J'ai vomi dans mes cornflakes - Pierrick Servais
'Si les enfants veulent tous devenir astronautes, c'est pour se barrer de cette terre où ils devront vivre toute leur vie.
Ensuite ils grandissent, oublient la NASA à cause d'un 5 et demi en math.
Ils écoutent du black-métal et vomissent la bière vendue par packs de trente.
Ils se haïssent eux-mêmes sans trop savoir pourquoi.
Le lycée leur apprend les modalités de l'échec, de l'humiliation, de la clope, et du suicide.
Ceux qui auront leur BAC se ruineront en malibu-coca.
Puis, le soleil éclaire un peu plus leur chemin.
Ils voient un peu mieux l'avenir parce qu'il n'y en a pas.
Ils se psychanalysent eux-mêmes en découvrant que tout ça, ce n'est peut-être pas seulement de leur faute.

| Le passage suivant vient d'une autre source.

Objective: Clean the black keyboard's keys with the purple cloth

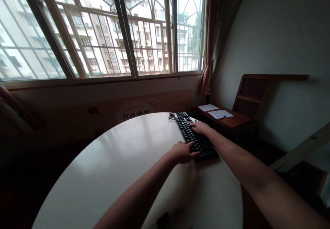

Alors on se met à faire de la politique. Un autre monde est possible. Le changer serait tellement cool.
Ils achètent des T-shirts avec des étoiles rouges, et trouvent le mot "révolution" très beau, ça ressemble à revolver, mais surtout à évolution.
Ils arrêtent de manger du MacDo, refusent d'être français, ne regardent plus la météo; de toute façon demain...
Il pleuvra...
Le doute se mêle à leur tentatives, vaines, forcément; pourquoi refaire le monde, puisqu'il va péter.
Et puis ils se rendent compte que boire une bière fraîche avec une belle brune, c'est pas si mal.
Le regard d'une fille vaut mieux qu'un combat perdu d'avance.
L'amour pas la guerre, ce genre de conneries.
On emmerde une dernière fois la société, puis on revend son poster du Che.
Cette fille devient notre femme, la bière fraîche devient notre bide.
On s'entasse dans un meublé qu'il faudra payer. Un boulot et puis une bagnole, avec l'ouverture centralisée et la clim en option.
On économise pour Noël, et un peu de soleil à la plage...
On devient gros, moche, aigri; les p'tits cons arrêtent des jouer dans notre pelouse, et on se souvient qu'avant on avait des projets.
On se souvient...
On était jeune, plein d'idées, tout ça pour rien...
Parce que maintenant, on attend comme tout le monde son abonnement au programme télé; alors, avant de mourir, on va voir son petit fils. Il veut devenir astronaute.
Deviens-le, c'est ta seule chance.'
Est-ce qu'on est voué à ça ? Est-ce que a aussi peu de sens ? C'est bien triste, ce portrait fait de la vie. Peut-être qu'il y a d'autres choses à dire. Ce soir, j'ai peu d'espoir. Sommes nous voués à naître, grandir, se révolter, aimer, et se laisser mourir ? Les sentiments qui nous accablent semblent tellement insignifiants, comparés à l'immensité de ce monde, et de tout ce qui le peuple. Et pourtant, ces sentiments si insignifiants menacent chaque jour de nous anéantir. Car il faut toujours se contrôler, éviter de dire ce que l'on pense, parfois.
Trop de choses ont été tues. Je ne peux pas me libérer, trop peur des conséquences. Alors j'affronte chaque soir mes angoisses et mes non-dits, en sachant que ça recommencera le lendemain. J'en peux plus. Ça me bouffe.